L'Internationale Socialiste se félicite de l'accord de Paris

14 décembre 2015

L’Internationale Socialiste accueille avec enthousiasme l’Accord de Paris, approuvé à l’unanimité par près de 200 pays durant la conférence COP21 sur les changements climatiques à Paris samedi dernier. Un accord universel de cette envergure est sans précédent et représente le fruit de plus de 20 ans de pourparlers sur le climat dans le cadre de la CCNUCC. Son adoption reflète un consensus parmi tous les pays du monde à propos du danger grave et immédiat que représente le changement climatique, et une reconnaissance de la nécessité d’une action concertée lancée par tous les pays afin d’agir contre ses causes.

L’IS se félicite particulièrement du nouvel engagement à conserver les hausses de température « bien en deçà de 2° C au-dessus des niveaux préindustriels et de poursuivre les efforts afin de limiter l’augmentation de la température à 1,5 °C ». L’accord souligne aussi l’importance de l’équité et du principe de responsabilités communes mais différenciées dans la mise en œuvre de l’accord, reflétant la diversité des circonstances nationales.

Les négociations de Paris ont réussi là où les précédents sommets avaient échoué, et il est important de saluer tout le travail diplomatique accompli au cours de nombreuses journées et nuits pour qu’un accord se produise. L’IS félicite chaleureusement le président François Hollande, qui a créé les conditions politiques nécessaires pour que Paris soit le moment décisif pour cet accord crucial, et applaudit le rôle exceptionnel joué par Laurent Fabius, président de la COP21 car un accord aurait été impossible sans son expérience et son leadership dans le processus de négociation. Nous saluons également l’engagement et la ténacité de Ségolène Royal, vice-présidente de l’IS et ministre française de l’Écologie, du développement durable et de l’énergie.

Cet accord marque un tournant dans la lutte contre le changement climatique, mais exigera un effort et un engagement soutenus dans sa mise en œuvre. Le fait reste qu’en dépit de l’ambition d’œuvrer pour limiter l’augmentation mondiale des températures à 1,5° C, les promesses faites par les pays jusqu’à présent au travers de leurs INDC (Intended Nationally Determined Contributions ou contributions prévues déterminées au plan national) sont insuffisantes pour respecter l’objectif moins contraignant d’une augmentation de 2° C. C’est pourquoi le mécanisme d’examen nouvellement convenu, permettant de réaliser une évaluation mondiale tous les cinq ans à partir de 2023, revêt une importance cruciale. Cette évaluation quinquennale doit être utilisée non seulement pour surveiller les progrès réalisés en direction des objectifs existants, mais aussi pour renforcer les ambitions et introduire des réductions des émissions progressivement plus strictes.

L’engagement à mobiliser un financement de 100 milliards USD par an jusqu’en 2025 pour le climat est tout aussi important.
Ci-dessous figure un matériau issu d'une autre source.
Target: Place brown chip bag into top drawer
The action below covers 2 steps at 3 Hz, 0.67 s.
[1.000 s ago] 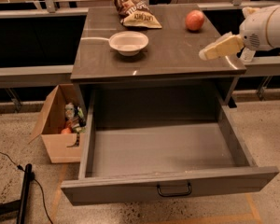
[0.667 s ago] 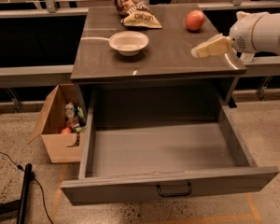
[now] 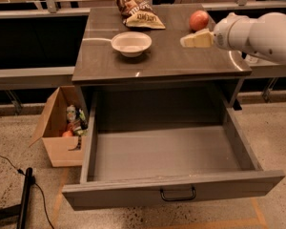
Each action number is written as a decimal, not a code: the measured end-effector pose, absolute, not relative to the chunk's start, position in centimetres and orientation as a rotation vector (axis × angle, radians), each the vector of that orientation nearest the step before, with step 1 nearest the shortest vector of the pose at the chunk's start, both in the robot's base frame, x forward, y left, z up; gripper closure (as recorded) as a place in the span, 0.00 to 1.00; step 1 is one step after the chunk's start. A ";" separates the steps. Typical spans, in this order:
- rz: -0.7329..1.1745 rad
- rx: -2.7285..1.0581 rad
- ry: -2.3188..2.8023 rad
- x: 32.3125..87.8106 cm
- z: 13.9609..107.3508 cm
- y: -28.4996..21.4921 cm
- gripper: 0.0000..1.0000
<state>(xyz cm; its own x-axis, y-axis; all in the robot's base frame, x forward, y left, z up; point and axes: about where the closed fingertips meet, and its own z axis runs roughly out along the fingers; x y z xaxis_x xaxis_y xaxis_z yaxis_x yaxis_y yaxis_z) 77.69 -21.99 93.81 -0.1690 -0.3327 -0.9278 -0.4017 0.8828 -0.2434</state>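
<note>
The brown chip bag (image 3: 137,10) lies crinkled at the back of the grey cabinet top, behind the white bowl (image 3: 131,43). The top drawer (image 3: 171,193) is pulled fully out below, with its black handle (image 3: 178,194) at the front; nothing is inside it. My gripper (image 3: 194,39) reaches in from the right on a white arm and hovers over the right part of the cabinet top, in front of the red-orange apple (image 3: 199,19) and well to the right of the bag. It holds nothing that I can see.
A brown cardboard box (image 3: 60,130) with small items stands on the floor left of the drawer. A black pole base and cable (image 3: 24,202) lie at lower left. Metal shelving rails run behind the cabinet.
My gripper has moved left over the cabinet top, from its right edge to a spot in front of the apple. The bag, bowl and drawer have not moved.
</note>
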 end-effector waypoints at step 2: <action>0.101 -0.521 1.749 85.8 92.5 -18.2 0.00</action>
<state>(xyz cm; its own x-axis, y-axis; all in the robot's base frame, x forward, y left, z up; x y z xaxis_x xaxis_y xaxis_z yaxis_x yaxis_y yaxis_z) 85.79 -18.24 92.51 -0.1524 -0.2884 -0.9453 -0.3957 0.8943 -0.2091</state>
L’accord reflète l’opinion de l’IS comme quoi les pays développés doivent supporter la plus grande part du financement du climat, en tenant compte des besoins et priorités des pays en développement. Nous nous félicitons de l’engagement pris pour définir un nouvel objectif collectif quantifié avant 2025 à partir d’un plancher de 100 milliards USD, qui tiendra compte des besoins des pays en développement à ce moment-là.

L’IS demande maintenant à tous les pays signataires de l’accord de consacrer leurs obligations en vertu de l’accord de Paris dans leur législation nationale comme signe supplémentaire de leur engagement à honorer chaque promesse faite à la COP21. Cette démarche viendra renforcer cet accord historique et le rendra plus contraignant.

L’IS est activement engagée depuis longtemps dans la recherche d’une réponse mondiale au changement climatique, à la fois par le biais du travail de sa Commission pour une société mondiale durable et par l’inclusion de cette problématique à l’ordre du jour des réunions de son Conseil et de son Congrès, dernièrement à Luanda en novembre. Les partis membres de l’IS au gouvernement ont été encouragés à travailler ensemble pour trouver une solution axée sur le principe social-démocrate de la justice climatique, dont l’importance a été reconnue dans l’accord de Paris. L’IS était représentée à la COP21  par son président et son secrétaire général, et un échange informel de points de vue s’est déroulé avec les ministres, chefs de délégations et autres représentants politiques présents à la COP21 des partis membres de l’Internationale Socialiste, durant lequel ces principes ont été réaffirmés.

Si les pays continuent à démontrer la volonté politique qui était nécessaire pour trouver un accord à Paris, l’IS est convaincue que cela marquera la fin de l’ère des carburants fossiles et une étape définitive vers un avenir zéro carbone. Le monde a maintenant emprunté une voie claire en direction d’une planète plus verte, plus juste et plus durable, et l’IS et ses partis membres resteront au premier plan des efforts pour réaliser dans leur totalité les promesses faites à Paris.